-- Opening Marker --

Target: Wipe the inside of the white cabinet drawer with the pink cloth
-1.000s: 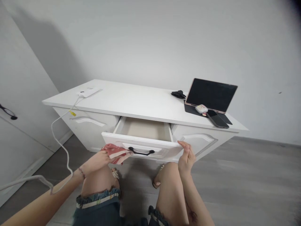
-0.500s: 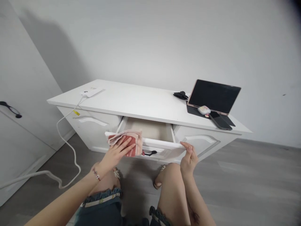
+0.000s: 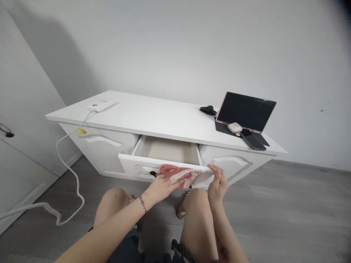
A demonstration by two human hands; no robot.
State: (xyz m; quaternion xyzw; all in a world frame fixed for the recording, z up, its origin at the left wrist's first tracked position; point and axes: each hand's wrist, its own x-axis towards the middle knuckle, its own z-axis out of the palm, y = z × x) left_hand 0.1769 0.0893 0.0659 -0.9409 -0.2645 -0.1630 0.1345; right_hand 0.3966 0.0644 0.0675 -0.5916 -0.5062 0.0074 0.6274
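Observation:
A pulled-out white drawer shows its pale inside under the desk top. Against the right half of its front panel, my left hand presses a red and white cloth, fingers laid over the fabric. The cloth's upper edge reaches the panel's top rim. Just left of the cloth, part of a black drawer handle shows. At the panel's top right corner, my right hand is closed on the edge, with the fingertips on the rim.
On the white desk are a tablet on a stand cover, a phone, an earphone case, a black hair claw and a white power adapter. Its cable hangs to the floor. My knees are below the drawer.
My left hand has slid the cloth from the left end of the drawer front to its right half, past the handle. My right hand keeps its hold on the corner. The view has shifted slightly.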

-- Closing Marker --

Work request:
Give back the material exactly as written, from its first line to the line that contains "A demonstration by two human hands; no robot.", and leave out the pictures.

Task answer:
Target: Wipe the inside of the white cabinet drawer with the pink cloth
-1.000s: 
-0.500s: 
+0.000s: 
A demonstration by two human hands; no robot.

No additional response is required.